→ **Exercise instructions**: Your task is to copy every line of the records below that contains "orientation".
········
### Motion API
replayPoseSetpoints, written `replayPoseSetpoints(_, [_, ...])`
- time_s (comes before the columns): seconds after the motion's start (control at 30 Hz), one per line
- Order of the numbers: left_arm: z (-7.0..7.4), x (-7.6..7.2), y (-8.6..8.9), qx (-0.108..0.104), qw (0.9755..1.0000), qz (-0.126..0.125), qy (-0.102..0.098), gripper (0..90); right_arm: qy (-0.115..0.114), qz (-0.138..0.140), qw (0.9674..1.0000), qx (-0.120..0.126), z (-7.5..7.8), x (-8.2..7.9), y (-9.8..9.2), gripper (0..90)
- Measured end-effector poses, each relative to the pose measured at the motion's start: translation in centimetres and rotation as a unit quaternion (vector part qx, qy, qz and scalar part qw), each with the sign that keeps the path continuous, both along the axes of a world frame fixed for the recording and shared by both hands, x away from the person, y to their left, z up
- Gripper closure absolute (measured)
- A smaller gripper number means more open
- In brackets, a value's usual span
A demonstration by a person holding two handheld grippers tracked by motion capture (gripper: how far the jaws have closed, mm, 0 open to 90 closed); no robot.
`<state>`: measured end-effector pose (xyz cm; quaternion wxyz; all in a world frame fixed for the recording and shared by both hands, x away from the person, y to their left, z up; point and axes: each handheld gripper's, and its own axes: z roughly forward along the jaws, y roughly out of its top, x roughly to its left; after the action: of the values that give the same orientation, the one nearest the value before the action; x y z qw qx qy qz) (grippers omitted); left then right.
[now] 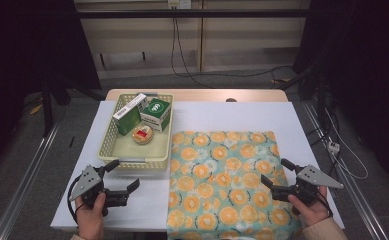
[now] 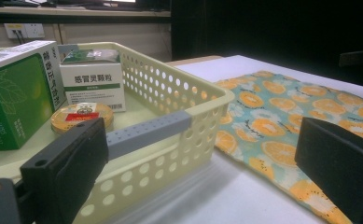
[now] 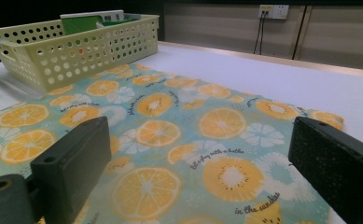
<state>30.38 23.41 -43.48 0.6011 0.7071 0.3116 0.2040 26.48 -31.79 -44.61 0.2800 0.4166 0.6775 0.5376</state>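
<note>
The orange-slice patterned cloth (image 1: 227, 187) lies spread flat on the right half of the white table (image 1: 232, 112), its near edge hanging just over the table's front, its left edge running just beside the pale yellow perforated basket (image 1: 113, 131). It looks like thin printed fabric: light, limp, no stiffness at all, so it should fold and drape wherever it is pulled and will likely slide easily on the smooth tabletop. The right gripper (image 1: 278, 174) hovers over the cloth's right side, jaws spread wide with nothing between them; the right gripper view confirms it, both black jaws apart with the print lying flat below. The left gripper (image 1: 124, 176) sits off the cloth, over bare table just in front of the basket, jaws likewise wide and empty. Best bet for a hold is a corner or an edge, where a jaw can slip under a single layer; pinching mid-panel would only bunch it up. Two corners taken together would keep it from twisting. Inside the basket stand a green medicine box (image 1: 128, 115), a white-and-green box (image 1: 156, 113) and a small round tin (image 1: 143, 135), all well clear of the grippers. A dragged cloth could nudge the basket, so lifting beats sliding here.
</note>
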Motion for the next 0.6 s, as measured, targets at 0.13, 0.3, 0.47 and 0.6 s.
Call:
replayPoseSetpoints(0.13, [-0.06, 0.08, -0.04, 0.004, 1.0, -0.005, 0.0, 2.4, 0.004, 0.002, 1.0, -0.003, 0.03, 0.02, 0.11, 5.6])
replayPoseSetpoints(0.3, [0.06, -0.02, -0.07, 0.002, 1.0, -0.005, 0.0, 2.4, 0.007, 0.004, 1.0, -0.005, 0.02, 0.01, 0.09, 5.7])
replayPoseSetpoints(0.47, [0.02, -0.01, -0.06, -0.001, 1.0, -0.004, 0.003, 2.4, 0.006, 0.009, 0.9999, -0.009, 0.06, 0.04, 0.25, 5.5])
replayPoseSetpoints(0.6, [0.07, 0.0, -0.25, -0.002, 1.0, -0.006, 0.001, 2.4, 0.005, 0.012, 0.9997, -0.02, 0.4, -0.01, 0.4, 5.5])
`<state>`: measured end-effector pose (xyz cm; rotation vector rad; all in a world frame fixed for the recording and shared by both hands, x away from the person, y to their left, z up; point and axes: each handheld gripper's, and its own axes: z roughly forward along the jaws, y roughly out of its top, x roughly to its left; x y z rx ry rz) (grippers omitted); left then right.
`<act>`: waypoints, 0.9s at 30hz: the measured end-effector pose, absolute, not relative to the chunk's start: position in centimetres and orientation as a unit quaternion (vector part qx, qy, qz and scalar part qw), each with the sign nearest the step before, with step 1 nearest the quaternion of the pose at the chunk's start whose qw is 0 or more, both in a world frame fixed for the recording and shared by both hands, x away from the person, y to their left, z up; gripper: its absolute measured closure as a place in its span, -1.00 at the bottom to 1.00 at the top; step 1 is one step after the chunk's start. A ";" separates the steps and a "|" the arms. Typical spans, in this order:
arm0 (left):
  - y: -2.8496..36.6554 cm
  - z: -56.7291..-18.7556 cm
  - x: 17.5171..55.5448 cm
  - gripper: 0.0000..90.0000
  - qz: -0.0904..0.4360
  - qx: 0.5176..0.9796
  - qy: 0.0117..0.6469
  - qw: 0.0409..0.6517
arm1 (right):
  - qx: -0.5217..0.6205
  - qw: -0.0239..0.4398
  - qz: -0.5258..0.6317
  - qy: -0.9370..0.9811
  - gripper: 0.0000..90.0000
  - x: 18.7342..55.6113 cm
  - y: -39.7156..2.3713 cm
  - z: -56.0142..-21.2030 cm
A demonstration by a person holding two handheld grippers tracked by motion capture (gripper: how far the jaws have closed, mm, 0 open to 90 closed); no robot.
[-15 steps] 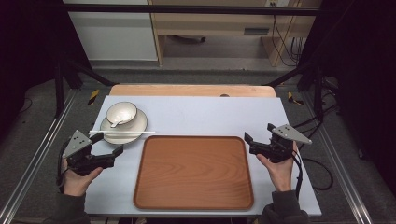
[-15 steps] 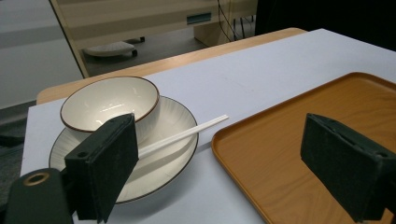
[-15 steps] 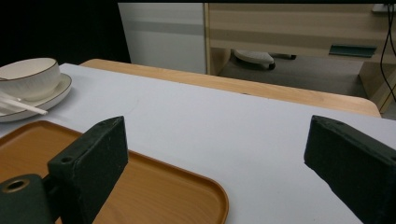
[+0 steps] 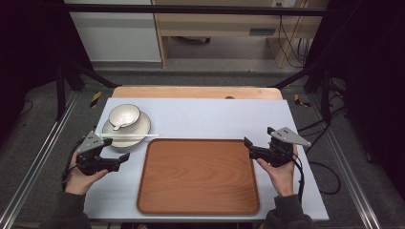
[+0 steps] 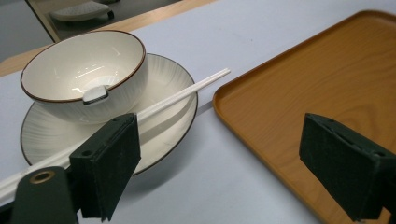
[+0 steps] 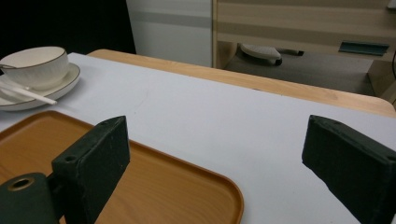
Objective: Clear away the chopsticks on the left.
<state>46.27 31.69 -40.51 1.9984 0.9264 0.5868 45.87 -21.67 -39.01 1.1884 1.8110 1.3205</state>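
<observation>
Two grippers are in our hands at the table, one on each side of the wooden tray (image 4: 198, 176). Our left gripper (image 4: 122, 159) is held low at the left edge of the tray, and in the left gripper view its two black jaws stand wide apart with nothing between them. Our right gripper (image 4: 248, 145) is held at the right edge of the tray, near its far corner, and in the right gripper view its jaws also stand wide apart and hold nothing. Both grippers point inward, toward the tray.

We see the tray lying flat on the pale blue mat (image 4: 210, 117) that covers the table, and no object lies on the tray. Beyond the left gripper, at the far left of the mat, a white plate (image 4: 138, 131) carries a white bowl (image 4: 123, 114) with a dark rim. The bowl sits on the far left part of the plate. A spoon (image 5: 95, 94) is inside the bowl, and its handle end rests on the rim on the near side. White chopsticks (image 4: 129, 136) lie across the near part of the plate, and their right tips reach past the plate, just beside the far left corner of the tray but apart from it. A strip of bare wood (image 4: 196, 91) shows beyond the far edge of the mat.
</observation>
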 end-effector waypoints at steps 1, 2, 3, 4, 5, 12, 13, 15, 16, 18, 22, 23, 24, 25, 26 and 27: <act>31.8 -40.4 46.5 -0.71 0.232 0.798 0.367 0.417 | 0.444 0.300 0.495 0.684 -0.83 45.9 -21.5 -39.1; 32.0 -40.3 46.9 -0.71 0.228 0.800 0.364 0.418 | 0.443 0.300 0.491 0.688 -0.84 45.9 -21.3 -39.1; 32.1 -40.4 47.1 -0.70 0.225 0.802 0.362 0.418 | 0.443 0.300 0.491 0.688 -0.84 45.9 -21.2 -39.1; 32.1 -40.4 47.1 -0.70 0.225 0.802 0.362 0.418 | 0.442 0.299 0.492 0.688 -0.84 45.9 -21.2 -39.1; 32.2 -40.7 47.6 -0.69 0.226 0.810 0.355 0.409 | 0.442 0.299 0.491 0.688 -0.83 45.9 -21.1 -39.1; 32.6 -41.7 49.3 -0.58 0.210 0.825 0.352 0.388 | 0.440 0.300 0.488 0.691 -0.83 45.8 -20.9 -38.9; 32.7 -41.9 49.5 -0.55 0.209 0.828 0.350 0.385 | 0.442 0.299 0.488 0.691 -0.83 45.8 -20.9 -39.0; 32.9 -42.1 50.2 -0.50 0.205 0.839 0.341 0.371 | 0.442 0.300 0.487 0.691 -0.83 45.9 -20.9 -39.0; 32.9 -42.1 50.2 -0.49 0.205 0.839 0.341 0.371 | 0.443 0.300 0.486 0.692 -0.83 45.9 -20.9 -39.0; 33.0 -42.4 50.9 -0.47 0.202 0.851 0.335 0.351 | 0.443 0.300 0.483 0.693 -0.83 46.0 -20.8 -39.1; 33.0 -42.5 51.7 -0.42 0.209 0.862 0.322 0.331 | 0.442 0.300 0.483 0.694 -0.83 46.1 -20.8 -39.1; 33.0 -42.5 51.8 -0.39 0.210 0.862 0.321 0.331 | 0.443 0.300 0.483 0.694 -0.83 46.1 -20.8 -39.2; 33.0 -42.6 51.9 -0.38 0.211 0.861 0.319 0.335 | 0.443 0.299 0.483 0.693 -0.83 46.1 -20.8 -39.2; 33.0 -42.6 51.9 -0.36 0.211 0.861 0.319 0.335 | 0.443 0.300 0.482 0.694 -0.83 46.1 -20.7 -39.2; 33.1 -42.6 52.1 -0.36 0.211 0.860 0.319 0.338 | 0.443 0.300 0.482 0.694 -0.83 46.1 -20.7 -39.2; 33.1 -42.8 52.3 -0.32 0.213 0.862 0.316 0.334 | 0.443 0.298 0.480 0.695 -0.83 46.1 -20.7 -39.3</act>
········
→ **Solution for this task**:
`<state>`: measured end-effector pose (xyz cm; quaternion wxyz; all in a world frame fixed for the recording and shared by both hands, x away from the person, y to their left, z up; point and axes: each handheld gripper's, and its own axes: z roughly forward along the jaws, y roughly out of its top, x roughly to its left; after the action: of the values that give the same orientation, the one nearest the value before the action; x y z qw qx qy qz) (grippers omitted); left then right.
`<act>`: waypoints, 0.9s at 30hz: the measured end-effector pose, absolute, not relative to the chunk's start: position in centimetres and orientation as a unit quaternion (vector part qx, qy, qz and scalar part qw), each with the sign nearest the step before, with step 1 nearest the quaternion of the pose at the chunk's start whose qw is 0 or more, both in a world frame fixed for the recording and shared by both hands, x away from the person, y to their left, z up; gripper: its absolute measured closure as a place in its span, -1.00 at the bottom to 1.00 at the top; step 1 is one step after the chunk's start. A ";" separates the steps and a "|" the arms. Typical spans, in this order:

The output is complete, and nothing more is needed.